> **What to produce**
In the records, find each line where "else" occurs, and copy it.

[Records drawn from a dataset]
********************
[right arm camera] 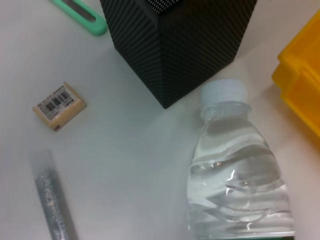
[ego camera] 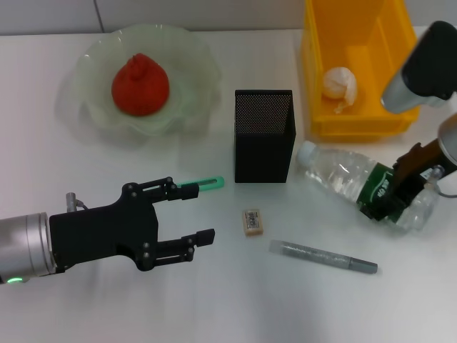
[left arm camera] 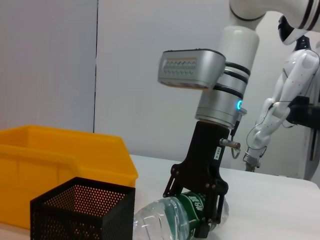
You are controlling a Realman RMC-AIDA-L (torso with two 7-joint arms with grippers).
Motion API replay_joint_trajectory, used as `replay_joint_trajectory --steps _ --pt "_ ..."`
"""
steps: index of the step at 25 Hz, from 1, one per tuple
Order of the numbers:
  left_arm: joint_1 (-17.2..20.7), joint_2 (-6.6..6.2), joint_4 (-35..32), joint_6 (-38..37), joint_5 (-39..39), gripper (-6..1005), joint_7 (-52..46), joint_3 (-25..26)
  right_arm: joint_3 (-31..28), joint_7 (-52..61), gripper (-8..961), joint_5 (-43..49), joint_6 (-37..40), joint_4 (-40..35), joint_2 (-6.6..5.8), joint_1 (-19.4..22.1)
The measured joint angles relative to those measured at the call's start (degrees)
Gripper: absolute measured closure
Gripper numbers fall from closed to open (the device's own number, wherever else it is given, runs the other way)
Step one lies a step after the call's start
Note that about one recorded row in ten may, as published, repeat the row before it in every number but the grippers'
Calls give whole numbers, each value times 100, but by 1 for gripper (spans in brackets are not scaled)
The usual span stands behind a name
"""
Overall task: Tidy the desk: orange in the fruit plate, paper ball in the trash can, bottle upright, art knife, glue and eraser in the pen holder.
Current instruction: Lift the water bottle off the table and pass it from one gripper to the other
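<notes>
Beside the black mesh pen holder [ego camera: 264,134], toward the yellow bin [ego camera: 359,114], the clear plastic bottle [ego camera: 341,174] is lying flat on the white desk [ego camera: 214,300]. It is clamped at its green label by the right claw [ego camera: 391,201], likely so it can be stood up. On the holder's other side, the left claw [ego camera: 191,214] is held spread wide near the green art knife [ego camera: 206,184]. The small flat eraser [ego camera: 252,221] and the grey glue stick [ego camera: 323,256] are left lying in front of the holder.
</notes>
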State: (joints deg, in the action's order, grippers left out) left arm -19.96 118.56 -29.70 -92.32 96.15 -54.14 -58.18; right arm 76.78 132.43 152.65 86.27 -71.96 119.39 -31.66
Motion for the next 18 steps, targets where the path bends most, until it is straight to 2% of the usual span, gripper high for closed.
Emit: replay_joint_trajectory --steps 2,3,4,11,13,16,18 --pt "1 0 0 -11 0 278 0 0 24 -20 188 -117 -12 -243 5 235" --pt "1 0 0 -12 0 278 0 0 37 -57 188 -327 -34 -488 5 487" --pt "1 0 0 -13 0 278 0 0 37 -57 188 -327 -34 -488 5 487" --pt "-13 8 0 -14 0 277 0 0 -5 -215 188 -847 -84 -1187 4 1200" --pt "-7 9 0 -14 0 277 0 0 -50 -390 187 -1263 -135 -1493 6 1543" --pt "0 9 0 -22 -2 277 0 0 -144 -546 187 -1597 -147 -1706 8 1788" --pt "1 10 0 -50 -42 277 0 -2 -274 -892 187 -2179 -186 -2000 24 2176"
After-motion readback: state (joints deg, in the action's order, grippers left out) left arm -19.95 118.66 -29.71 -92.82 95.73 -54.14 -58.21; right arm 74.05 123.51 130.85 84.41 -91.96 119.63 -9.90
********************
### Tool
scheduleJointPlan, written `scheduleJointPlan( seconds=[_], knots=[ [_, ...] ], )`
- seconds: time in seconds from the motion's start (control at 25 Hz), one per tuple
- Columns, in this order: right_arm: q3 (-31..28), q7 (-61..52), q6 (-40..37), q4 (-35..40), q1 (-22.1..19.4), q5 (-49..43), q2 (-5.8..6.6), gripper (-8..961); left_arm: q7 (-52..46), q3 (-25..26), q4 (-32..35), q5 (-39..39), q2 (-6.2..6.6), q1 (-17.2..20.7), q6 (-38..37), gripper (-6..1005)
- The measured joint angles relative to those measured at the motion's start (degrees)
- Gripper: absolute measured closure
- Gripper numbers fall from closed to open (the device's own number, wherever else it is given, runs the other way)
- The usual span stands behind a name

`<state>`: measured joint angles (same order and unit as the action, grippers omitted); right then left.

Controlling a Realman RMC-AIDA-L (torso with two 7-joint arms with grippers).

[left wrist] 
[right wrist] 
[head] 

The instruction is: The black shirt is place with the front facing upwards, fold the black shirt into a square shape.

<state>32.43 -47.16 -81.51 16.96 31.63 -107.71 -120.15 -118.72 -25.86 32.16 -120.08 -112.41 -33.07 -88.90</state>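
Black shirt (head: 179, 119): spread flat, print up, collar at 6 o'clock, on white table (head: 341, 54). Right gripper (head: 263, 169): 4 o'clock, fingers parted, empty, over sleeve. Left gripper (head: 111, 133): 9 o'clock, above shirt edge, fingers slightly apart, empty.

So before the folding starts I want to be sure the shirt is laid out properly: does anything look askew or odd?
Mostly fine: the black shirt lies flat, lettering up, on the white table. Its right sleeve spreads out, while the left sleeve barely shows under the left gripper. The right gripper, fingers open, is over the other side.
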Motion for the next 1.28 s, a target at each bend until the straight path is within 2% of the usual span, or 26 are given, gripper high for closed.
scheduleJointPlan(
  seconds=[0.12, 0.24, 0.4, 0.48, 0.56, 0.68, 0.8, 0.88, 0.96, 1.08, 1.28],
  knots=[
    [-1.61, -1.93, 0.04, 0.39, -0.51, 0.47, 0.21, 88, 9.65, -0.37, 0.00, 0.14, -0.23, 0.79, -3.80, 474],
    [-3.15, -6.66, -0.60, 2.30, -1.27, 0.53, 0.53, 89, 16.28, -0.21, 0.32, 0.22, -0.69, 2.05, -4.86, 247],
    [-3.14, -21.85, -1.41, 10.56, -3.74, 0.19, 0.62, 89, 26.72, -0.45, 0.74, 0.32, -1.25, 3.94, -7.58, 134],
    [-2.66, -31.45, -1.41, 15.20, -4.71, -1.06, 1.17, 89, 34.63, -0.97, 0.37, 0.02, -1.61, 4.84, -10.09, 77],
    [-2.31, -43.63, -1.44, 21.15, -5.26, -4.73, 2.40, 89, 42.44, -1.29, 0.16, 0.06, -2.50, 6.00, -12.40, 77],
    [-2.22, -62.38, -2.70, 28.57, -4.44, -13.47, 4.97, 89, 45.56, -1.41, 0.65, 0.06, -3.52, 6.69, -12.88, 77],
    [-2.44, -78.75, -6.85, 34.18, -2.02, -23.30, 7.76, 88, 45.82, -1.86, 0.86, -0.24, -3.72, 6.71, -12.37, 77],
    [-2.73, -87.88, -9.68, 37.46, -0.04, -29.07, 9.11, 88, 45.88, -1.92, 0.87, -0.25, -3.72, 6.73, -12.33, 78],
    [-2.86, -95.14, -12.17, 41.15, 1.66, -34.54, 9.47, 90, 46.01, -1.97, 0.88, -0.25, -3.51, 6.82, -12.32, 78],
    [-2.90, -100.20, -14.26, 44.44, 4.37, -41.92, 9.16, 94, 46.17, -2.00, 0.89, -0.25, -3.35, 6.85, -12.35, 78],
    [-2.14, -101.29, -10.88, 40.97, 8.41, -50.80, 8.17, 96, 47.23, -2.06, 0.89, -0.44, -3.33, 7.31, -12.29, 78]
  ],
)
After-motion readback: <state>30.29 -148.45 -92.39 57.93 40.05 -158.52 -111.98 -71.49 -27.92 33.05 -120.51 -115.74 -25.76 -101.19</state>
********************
> **Completed task**
Gripper numbers fall from closed to open (the device's own number, wherever else it is given, runs the other way)
- Gripper numbers fall from closed to open (the device's own number, wherever else it is given, runs the other way)

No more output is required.